The qubit-mapping problem aims to assign and route qubits of a quantum circuit onto an noisy intermediate-scale quantum (NISQ) device in an optimized fashion, with respect to some cost function. Finding an optimal solution to this problem is known to scale exponentially in computational complexity; as such, it is imperative to investigate scalable qubit-mapping solutions for NISQ computation. In this work, a noise-aware heuristic qubit-assignment algorithm (which assigns initial placements for qubits in a quantum algorithm to qubits on an NISQ device, but does not route qubits during the quantum algorithm’s execution) is presented and compared against the optimal brute-force solution, as well as a trivial qubit assignment, with the aim to quantify the performance of our heuristic qubit-assignment algorithm.
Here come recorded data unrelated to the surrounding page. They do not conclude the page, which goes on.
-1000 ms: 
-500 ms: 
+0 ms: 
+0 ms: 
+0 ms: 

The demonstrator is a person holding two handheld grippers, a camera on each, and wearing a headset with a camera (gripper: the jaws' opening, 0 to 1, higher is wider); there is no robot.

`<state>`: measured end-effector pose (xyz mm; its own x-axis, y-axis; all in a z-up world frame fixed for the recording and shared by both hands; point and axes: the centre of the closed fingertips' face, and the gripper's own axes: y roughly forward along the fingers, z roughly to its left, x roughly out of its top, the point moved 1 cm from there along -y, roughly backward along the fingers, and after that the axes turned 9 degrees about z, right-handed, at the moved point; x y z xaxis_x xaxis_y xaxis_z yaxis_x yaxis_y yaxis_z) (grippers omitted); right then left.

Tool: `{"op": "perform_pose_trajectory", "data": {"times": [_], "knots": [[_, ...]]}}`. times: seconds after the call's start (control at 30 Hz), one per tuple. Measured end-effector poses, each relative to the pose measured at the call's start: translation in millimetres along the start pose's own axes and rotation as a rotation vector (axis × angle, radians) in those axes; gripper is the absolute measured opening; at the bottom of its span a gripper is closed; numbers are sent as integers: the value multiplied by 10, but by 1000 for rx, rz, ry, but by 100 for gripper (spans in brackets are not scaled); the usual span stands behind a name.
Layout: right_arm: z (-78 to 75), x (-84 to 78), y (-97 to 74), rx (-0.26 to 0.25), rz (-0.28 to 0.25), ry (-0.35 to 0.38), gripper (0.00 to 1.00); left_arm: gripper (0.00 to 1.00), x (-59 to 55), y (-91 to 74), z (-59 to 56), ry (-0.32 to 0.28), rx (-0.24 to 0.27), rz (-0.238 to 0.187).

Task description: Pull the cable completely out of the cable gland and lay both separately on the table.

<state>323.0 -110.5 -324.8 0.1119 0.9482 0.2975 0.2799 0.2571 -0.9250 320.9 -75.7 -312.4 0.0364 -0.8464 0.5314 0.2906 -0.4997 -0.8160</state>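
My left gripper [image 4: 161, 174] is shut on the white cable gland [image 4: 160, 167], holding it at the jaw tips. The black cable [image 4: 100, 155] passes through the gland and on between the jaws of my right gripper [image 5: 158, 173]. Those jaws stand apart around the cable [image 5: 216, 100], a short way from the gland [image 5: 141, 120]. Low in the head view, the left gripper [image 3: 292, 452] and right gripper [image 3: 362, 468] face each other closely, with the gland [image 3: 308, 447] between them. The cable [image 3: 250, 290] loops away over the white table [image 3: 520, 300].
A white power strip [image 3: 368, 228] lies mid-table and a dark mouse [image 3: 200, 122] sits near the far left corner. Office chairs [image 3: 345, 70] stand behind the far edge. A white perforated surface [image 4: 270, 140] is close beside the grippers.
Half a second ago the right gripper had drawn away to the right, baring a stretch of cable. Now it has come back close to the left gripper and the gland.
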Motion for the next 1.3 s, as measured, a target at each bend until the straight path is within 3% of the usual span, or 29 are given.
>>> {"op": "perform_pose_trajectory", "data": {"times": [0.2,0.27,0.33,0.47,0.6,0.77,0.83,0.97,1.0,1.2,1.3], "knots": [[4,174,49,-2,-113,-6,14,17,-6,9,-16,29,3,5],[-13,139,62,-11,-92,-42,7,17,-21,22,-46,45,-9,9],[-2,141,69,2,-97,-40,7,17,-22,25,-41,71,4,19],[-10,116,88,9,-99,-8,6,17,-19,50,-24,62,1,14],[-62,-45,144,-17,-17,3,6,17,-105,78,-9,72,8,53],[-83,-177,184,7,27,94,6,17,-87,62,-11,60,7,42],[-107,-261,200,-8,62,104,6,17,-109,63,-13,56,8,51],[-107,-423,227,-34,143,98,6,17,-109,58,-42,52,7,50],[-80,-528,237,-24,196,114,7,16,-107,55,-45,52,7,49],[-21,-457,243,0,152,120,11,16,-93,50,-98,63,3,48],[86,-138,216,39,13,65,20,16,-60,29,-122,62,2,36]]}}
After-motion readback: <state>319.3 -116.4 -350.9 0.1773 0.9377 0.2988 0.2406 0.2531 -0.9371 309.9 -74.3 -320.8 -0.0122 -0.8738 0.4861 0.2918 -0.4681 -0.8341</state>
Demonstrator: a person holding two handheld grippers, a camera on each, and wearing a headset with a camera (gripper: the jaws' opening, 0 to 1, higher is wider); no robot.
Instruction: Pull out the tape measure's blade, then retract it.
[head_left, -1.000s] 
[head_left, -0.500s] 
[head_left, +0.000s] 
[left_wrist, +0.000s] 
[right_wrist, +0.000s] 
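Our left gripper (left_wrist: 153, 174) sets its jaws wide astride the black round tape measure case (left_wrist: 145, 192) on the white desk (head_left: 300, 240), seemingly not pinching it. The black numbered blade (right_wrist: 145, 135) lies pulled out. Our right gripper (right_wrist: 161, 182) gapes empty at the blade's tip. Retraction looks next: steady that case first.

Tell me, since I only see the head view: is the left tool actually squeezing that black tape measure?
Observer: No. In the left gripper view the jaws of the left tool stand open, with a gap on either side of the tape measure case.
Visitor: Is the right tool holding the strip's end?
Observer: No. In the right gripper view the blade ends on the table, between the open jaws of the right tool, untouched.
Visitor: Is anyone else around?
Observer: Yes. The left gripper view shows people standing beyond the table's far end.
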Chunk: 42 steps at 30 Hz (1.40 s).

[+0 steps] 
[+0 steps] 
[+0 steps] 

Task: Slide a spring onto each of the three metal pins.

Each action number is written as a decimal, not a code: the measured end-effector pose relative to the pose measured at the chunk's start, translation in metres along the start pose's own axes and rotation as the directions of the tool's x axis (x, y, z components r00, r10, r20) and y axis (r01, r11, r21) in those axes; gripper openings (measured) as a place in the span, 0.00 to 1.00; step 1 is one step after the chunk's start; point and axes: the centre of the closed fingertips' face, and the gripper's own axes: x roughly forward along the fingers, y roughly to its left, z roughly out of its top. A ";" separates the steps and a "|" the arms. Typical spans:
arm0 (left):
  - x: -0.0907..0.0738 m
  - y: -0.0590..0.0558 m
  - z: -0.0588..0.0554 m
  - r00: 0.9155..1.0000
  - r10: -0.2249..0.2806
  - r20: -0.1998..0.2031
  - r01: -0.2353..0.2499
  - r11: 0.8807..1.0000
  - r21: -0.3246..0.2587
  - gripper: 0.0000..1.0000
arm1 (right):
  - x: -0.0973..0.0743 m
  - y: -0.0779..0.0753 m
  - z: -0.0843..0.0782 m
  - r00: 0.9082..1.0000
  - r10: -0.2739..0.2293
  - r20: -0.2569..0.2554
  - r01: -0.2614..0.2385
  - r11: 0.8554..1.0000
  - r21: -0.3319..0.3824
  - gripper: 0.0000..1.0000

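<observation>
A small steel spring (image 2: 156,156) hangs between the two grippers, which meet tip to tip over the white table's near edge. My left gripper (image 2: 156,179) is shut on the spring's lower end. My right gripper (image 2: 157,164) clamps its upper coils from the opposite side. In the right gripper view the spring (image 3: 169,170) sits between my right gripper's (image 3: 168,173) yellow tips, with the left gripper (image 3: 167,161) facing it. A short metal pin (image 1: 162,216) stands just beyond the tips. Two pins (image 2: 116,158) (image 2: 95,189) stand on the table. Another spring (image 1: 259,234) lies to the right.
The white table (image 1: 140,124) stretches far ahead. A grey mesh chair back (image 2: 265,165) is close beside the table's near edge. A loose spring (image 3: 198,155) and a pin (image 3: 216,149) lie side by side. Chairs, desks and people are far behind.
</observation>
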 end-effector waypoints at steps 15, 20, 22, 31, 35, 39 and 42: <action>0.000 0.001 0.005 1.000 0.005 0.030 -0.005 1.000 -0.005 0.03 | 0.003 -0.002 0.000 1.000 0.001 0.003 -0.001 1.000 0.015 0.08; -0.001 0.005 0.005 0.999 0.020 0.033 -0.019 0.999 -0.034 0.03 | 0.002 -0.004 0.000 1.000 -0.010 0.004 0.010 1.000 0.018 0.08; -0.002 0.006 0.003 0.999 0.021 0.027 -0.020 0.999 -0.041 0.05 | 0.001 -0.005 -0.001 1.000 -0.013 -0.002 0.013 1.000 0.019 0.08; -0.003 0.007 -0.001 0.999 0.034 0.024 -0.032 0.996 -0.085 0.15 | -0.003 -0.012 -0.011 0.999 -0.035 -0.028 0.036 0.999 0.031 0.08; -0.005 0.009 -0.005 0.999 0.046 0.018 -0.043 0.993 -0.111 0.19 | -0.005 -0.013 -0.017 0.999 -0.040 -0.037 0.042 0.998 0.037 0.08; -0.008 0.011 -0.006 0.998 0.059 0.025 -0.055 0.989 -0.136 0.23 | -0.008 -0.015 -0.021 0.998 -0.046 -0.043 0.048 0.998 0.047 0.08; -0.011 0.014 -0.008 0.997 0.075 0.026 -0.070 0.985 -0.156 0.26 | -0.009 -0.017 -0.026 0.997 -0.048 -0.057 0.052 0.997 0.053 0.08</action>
We find that for small, connected-graph algorithms, our heuristic-assignment algorithm faithfully lies in between the effective upper and lower bounds given by the brute-force and trivial qubit-assignment algorithms. Additionally, we find that the topological-graph properties of quantum algorithms with over six qubits play an important role in our heuristic qubit-assignment algorithm’s performance on NISQ devices. Finally, we investigate the scaling properties of our heuristic algorithm for quantum processors with up to 100 qubits; here, the algorithm was found to be scalable for quantum-algorithms that admit path-like graphs. Our findings show that as the size of the quantum processor in our simulation grows, so do the benefits from utilizing the heuristic qubit-assignment algorithm, under particular constraints for our heuristic algorithm. This work, thus, characterizes the performance of a heuristic qubit-assignment algorithm with respect to the topological-graph and scaling properties of a quantum algorithm that one may wish to run on a given NISQ device.